TEMPO.CO, Jakarta - Otoritas Jasa Keuangan (OJK) mendorong badan usaha milik daerah (BUMD) hingga usaha kecil menengah (UKM) untuk memanfaatkan akses pembiayaan dari pasar modal. “Kami sudah ada peraturan yang memberikan banyak kemudahan bagi BUMD dan UKM, dan sudah ada perusahaan yang memanfaatkan peraturan tersebut,” ujar Deputi Komisioner Pengawas Pasar Modal II OJK Fakhri Hilmi, kepada Tempo, Selasa 31 Oktober 2018.
BACA: OJK: Penyaluran Pinjaman Lewat Fintech Bisa Tembus Rp 20 Triliun
Beleid yang dimaksud adalah Peraturan OJK Nomor 53 dan 54 tahun 2017 tentang Penawaran Umum dan Penambahan Modal dengan Memberikan Hak Memesan Efek Terlebih Dahulu oleh Emiten Aset Skala Kecil dan Menengah. Dalam peraturan itu disebutkan bahwa emiten dengan aset skala kecil adalah perusahaan yang memiliki otal aset maksimal Rp 50 miliar, dan emiten dengan aset skala menengah senilai Rp 50 – 250 miliar.
OJK kemudian telah menerapkan Sistem Perizinan dan Registrasi Terintegrasi (SPRINT) secara online, sehingga seluruh proses mulai dari penyampaian dokumen penawaran umum hingga korespondensinya bisa dilakukan melalui proses elektronik. Tak hanya itu, OJK juga tengah mengembangkan infrastruktur berbasis sistem tekonologi informasi yang digunakan dalam pelaksanaan Penawaran Umum Perdana Efek yang bersifat ekuitas, utang, dan atau sukuk.
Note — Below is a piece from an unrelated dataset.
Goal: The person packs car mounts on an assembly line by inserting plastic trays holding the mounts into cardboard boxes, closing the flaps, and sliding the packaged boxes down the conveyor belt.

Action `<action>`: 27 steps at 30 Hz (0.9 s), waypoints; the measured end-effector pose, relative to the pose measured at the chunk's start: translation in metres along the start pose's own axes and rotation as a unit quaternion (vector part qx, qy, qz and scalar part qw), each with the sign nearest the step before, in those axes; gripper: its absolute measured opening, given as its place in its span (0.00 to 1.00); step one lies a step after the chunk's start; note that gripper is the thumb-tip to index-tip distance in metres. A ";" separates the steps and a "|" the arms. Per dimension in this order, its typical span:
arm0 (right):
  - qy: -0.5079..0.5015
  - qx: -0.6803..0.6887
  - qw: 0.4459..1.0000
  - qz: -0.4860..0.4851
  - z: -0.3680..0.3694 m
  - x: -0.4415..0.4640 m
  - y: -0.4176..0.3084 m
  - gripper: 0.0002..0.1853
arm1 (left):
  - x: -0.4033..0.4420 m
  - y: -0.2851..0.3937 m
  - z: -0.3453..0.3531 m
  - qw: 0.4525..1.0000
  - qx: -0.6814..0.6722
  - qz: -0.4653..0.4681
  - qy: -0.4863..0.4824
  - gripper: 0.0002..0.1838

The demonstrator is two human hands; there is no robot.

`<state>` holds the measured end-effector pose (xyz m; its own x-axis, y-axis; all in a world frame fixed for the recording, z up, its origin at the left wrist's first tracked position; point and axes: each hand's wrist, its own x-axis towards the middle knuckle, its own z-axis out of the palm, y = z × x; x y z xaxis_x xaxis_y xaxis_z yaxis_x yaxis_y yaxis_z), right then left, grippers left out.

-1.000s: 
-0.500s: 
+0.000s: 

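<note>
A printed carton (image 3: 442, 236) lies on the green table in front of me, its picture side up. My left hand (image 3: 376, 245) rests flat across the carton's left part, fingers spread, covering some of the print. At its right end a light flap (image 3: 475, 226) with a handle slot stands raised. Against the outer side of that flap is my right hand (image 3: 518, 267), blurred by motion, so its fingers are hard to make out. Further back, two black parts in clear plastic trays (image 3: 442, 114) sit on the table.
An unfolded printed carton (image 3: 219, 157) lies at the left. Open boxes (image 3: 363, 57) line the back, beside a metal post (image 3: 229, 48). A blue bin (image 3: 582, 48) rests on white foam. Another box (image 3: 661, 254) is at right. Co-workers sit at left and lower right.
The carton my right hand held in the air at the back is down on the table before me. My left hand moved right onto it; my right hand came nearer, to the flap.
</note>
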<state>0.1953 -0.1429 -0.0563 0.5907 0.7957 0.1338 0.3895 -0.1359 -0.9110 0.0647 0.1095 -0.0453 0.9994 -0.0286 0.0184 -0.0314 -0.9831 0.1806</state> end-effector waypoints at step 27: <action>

Di dalamnya meliputi kegiatan penawaran awal (book building), penawaran efek (offering), hingga alokasi, penjatahan, dan distribusi efek. Dengan pengembangan sistem tersebut OJK berharap proses penawaran umum perdana saham (IPO) di pasar modal bisa meningkat. “Setiap perusahaan memiliki propsek yang unik sesuai industri dan kinerja masing-masing,” katanya.
Juru bicara OJK Sekar Putih menambahkan lembaganya juga terus melakukan edukasi dan sosialisasi khususnya manfaat IPO bagi BUMD dan UKM. OJK di antaranya bekerja sama dengan Bursa Efek Indonesia (BEI), pemerintah daerah, KADIN, hingga asosiasi.
“Jika ada BUMD atau UKM yang tertarik untuk pasar modal, maka dipersilakan mendaftar atau memberitahukan ke kantor OJK di daerah untuk selanjutnya diberikan pelatihan dalam melakukan proses pendaftaran itu,” ujarnya.
Sebelumnya, salah satu perusahaan daerah yang menyatakan minatnya untuk melantai di bursa adalah PT MRT Jakarta. Hal ini sebagai opsi pembiayaan, dimana selama ini perusahaan mendapatkan pendanaan yang bersumber dari ponjaman pihak lain, yaitu Japan International Cooperation Agency (JICA).
“Mungkin bisa masuk bursa setelah 3-4 tahun operasi, dan mau tidak mau kami harus mencatatkan keuntungan atau kinerja positif dulu, tidak boleh rugi,” kata Direktur Keuangan PT MRT Jakarta Tuhiyat.